City of Saginaw, Michigan



Old Saginaw City, one of the oldest commercial areas in the Saginaw Valley, was the first settled by the military. Fort Saginaw was erected upon the west banks of the Saginaw River in 1822, at the present location of the intersection of Court and Hamilton Streets. Mosquitos and fevers proved too much for the soldiers who abandoned the Fort by 1823. Local fur traders and farmers, of hardier stock, took over the empty buildings and soon a small settlement was started. The years 1830-1850 saw the development of a commercial area dependant upon traffic from the Saginaw River and the periodic visits of lumbermaen in town for a spree.

As the lumber boom developed in the 1860's, money flowed into the area, and most of the existing multi-stores, brick, Italianate structures were erected. The lumber eventually disappeared, but the commercial district of Old Saginaw City survived, mainly because it was oriented to supplying community needs, rather than the demands of any particular special interest. Today Old Saginaw City remains a visible commercial center, changing to meet the needs of new generations on the west side.

The earliest buildings in Old Saginaw City, constructed from 1850-1860 were wooden, plain or Greek Revival structures. Most of these were destroyed in the fires which typically raged through lumber towns. The 1860's-1890's saw the lumber era develop, resulting in a construction boom in Old Saginaw City. Italianate brick structures, several stories tall, still dominate Court and S. Hamilton Streets, giving the district a harmonious overall appearance. Queen Anne, Georgian Revival, and Chicago School styles are sprinkled throughout the district and lend variety and contrast to the dignified Italianate buildings.

The structures of Old Saginaw City are associated with many of the historically important figures of the west side. The Fordney Hotel, the Schuch Hotel, the Merrill Building, and the Benjamin Stable still bear the names of the prominant men who developed the city. The legacy they created has endured.

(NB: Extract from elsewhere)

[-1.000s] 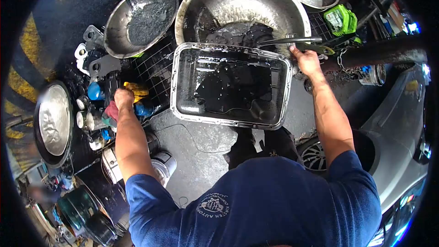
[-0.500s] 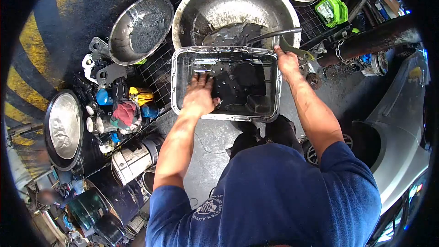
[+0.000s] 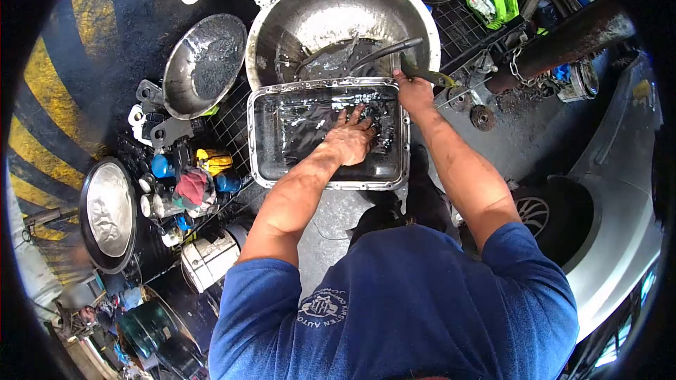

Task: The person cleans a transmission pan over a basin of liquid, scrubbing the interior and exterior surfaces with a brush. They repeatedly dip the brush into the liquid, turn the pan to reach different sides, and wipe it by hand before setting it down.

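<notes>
A rectangular metal oil pan [image 3: 258, 137] with a bolt-holed rim is tilted against the front of a large round steel basin [image 3: 431, 24]. Dark, wet liquid coats its inside. My left hand [image 3: 350, 142] lies inside, right of the middle, fingers spread over the wet surface and darkened with grime. At the upper right corner, my right hand [image 3: 417, 95] is closed around the pan's rim, its thumb on top and its other fingers mostly hidden. Just beyond it lie an olive strip-like tool [image 3: 427, 74] and a black curved handle [image 3: 401, 46] reaching into the basin.
An oval bowl with dark residue [image 3: 204, 67] stands at left on a wire grate. Beside it are metal brackets, bottles and a red rag [image 3: 191, 188]. A green jug [image 3: 493, 3] sits back right. A silver car fender [image 3: 612, 204] borders the right side.
My left hand has swept rightward across the inside of the pan, from its left part to right of the middle. My right hand keeps its hold on the rim.
</notes>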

Recently, steps have been taken to preserve the unique heritage of Old Saginaw City. The area was made a local historic distric in April of 1981, under Saginaw County Ordinance 102. Plans are also underway to have the district certified for purposes of the Tax Reform Act of 1976, which qualifies owners of depreciable properties of federal tax breaks on restorations. Old Saginaw City os a part of Saginaw's Multiple Resource Nomination to the National Register.


Area 33.8 Acres Construction Dates in Percentage of Structures:
Number of Structures 86 Date  
Predominant Use of First Floor Structures:   1850-1869 17%
Commercial, Retail 40% 1870-1889 37%
Service 36% 1890-1909 13%
Public 4% 1910-1929 15%
Industrial Warehouse 21% 1930 + 17%

Architectural Styles: Italianate, Georgian Revival, Queen Anne, Chicago School.

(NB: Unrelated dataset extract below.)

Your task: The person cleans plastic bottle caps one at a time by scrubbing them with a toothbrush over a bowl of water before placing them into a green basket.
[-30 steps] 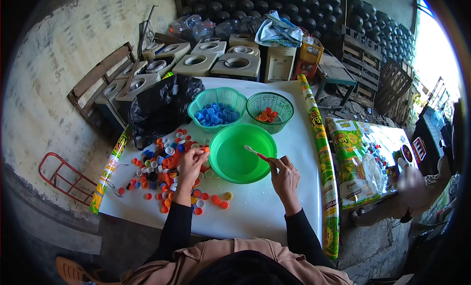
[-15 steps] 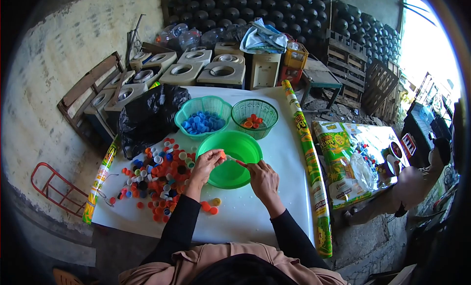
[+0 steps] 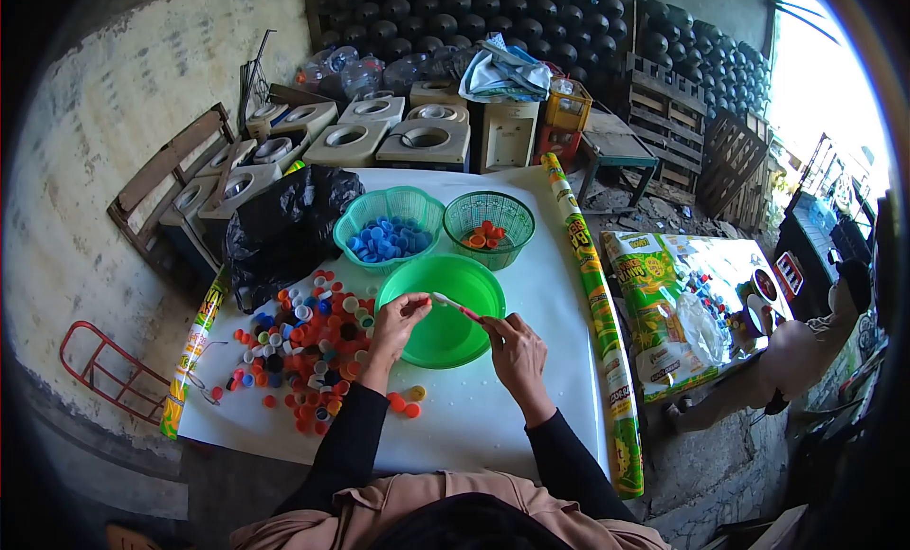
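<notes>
My left hand (image 3: 391,330) pinches an orange bottle cap (image 3: 415,307) over the left side of the bright green basin (image 3: 444,345); the fingers partly cover the cap. In my right hand (image 3: 518,354) is a toothbrush with a pink-and-white handle (image 3: 464,311), its white head pointing left toward the cap. A small gap appears between brush head and cap. Loose bottle caps (image 3: 313,346), mostly orange with some white and blue, are spread on the white tabletop (image 3: 474,413) left of my left hand.
Behind the basin stand a light green basket (image 3: 347,207) of blue caps and a darker green basket (image 3: 517,207) with several orange caps. A black plastic bag (image 3: 284,233) lies at the back left. To the right, another person's arm (image 3: 796,360) is near a second table (image 3: 654,360).
The toothbrush head has moved up and away from the orange cap, its handle now more slanted. My right hand has shifted slightly right and down. My left hand remains over the basin.
</notes>
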Tool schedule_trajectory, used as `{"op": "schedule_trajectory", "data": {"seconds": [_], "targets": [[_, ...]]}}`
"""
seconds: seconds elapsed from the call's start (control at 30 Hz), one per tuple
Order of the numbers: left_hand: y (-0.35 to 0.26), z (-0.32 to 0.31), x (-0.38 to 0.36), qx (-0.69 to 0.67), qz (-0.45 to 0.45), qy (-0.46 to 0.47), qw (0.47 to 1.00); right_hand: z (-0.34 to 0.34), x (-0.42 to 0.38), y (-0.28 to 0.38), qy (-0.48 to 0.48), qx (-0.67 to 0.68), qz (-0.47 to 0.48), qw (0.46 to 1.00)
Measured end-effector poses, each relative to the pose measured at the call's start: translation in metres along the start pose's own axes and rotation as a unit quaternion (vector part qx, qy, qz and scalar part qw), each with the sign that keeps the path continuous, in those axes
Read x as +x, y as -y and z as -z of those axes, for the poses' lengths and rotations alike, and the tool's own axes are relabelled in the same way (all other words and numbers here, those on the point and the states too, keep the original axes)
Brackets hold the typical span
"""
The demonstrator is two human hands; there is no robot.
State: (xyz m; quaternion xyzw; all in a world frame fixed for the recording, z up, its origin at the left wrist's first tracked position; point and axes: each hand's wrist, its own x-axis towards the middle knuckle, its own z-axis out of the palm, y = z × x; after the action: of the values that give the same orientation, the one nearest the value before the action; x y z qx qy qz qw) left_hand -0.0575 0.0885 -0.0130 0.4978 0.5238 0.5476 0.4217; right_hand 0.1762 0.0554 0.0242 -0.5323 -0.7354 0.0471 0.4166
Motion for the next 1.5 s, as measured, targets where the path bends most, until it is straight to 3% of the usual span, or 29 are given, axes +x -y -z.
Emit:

Notable Names Associated with District: Benjamin Cushway (early settler), Joseph W. Fordney (Congressman and businessman), Schuch Family (founders of the Brockway House, later the Schuch Hotel), Charles Benjamin (an ex-mayor of Saginaw), the Ippel Family (retailer), the Merrill Family, The Andre Family (developed north side Court Street).

Historic Designations: Local Historic District 1981, District nominated for purposes of the Tax Reform Act of 1976, District nominated to the National Register of Historic Places.